With OSX 10.10 Yosemite, Apple has moved iCloud Drive, their Dropbox competitor, to the forefront. Other features include Continuity, the ability to seamlessly switch from editing a file on one’s Mac to an iOS device.
Prior to 10.10, a change was made that abolishes the save/delete “What do you want to do with this file?” prompt when you’d quit a document-based application. Files in open windows were saved to a buried “Saved Application State” directory, and automatically reopened in the same place when you relaunched the app. This enabled restarting without user intervention, quitting apps and automatically restarting them exactly where one left off.
I had a dozen such documents open in TextEdit, the text editor that Apple ships with OSX. Somewhat akin to what Stickies used to do, I kept various notes here, knowing they’d be stored locally on my computer, knowing that they’d survive quits/reboots without me picking a place to save them.
Fast forward to 10.10. Presumably to support Continuity, current document state is no longer only saved locally - those in-progress (not yet explicitly “saved”) documents live in iCloud Drive, so that they can be opened on other devices without ever having to hit “save”. This is useful, however, all of my previous open files have now been synchronized to Apple servers.
This was the sequence:
- Open text editor, create some new documents. Store PII, passwords, seed values, phone call notes, love letters, et c. in them.
- Quit text editor.
- Reopen text editor several times over the course of a year, add more notes. Previous notes remain, safely in
~/Library/Saved Application State/
on my local, encrypted computer. - Upgrade to Yosemite
- Notice that all of my locally-stored, “unsaved” documents open in my text editor have now been uploaded in full to a partner in NSA’s PRISM program.
Update, 26 October 2014: This happens for all applications (think iA Writer, Pixelmator, et c) that had saved application state.
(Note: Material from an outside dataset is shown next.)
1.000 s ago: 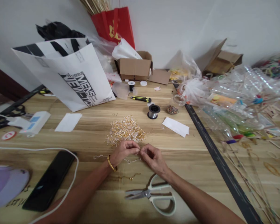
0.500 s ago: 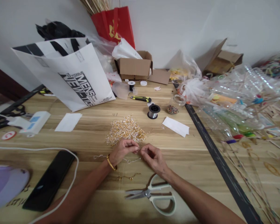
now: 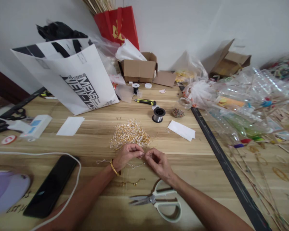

Any open and yet-unsaved document within an app is now silently and automatically uploaded to iCloud Drive, and, by extension, the government.
This is unacceptable.
Before you comment with the location in System Preferences wherein I can disable iCloud document support for TextEdit.app: you are missing the point.
Apple has taken local files on my computer not stored in iCloud and silently and without my permission uploaded them to their servers - across all applications, Apple and otherwise.
What now?
Update
Turns out it’s even worse.
iCloud Preferences Sync PII Leakage
Check out~/Library/Containers/com.apple.corerecents.recentsd/Data/Library/SyncedPreferences/recentsd-com.apple.mail.recents.plist
. It would appear that iCloud is synchronizing all of the email addresses of people you correspond with, even for non-iCloud accounts, to their recent addresses service. This means that names and email addresss that are not in iCloud contacts, not synchronized to your device, and only available in an IMAP-accessed inbox are now being sent to Apple, silently.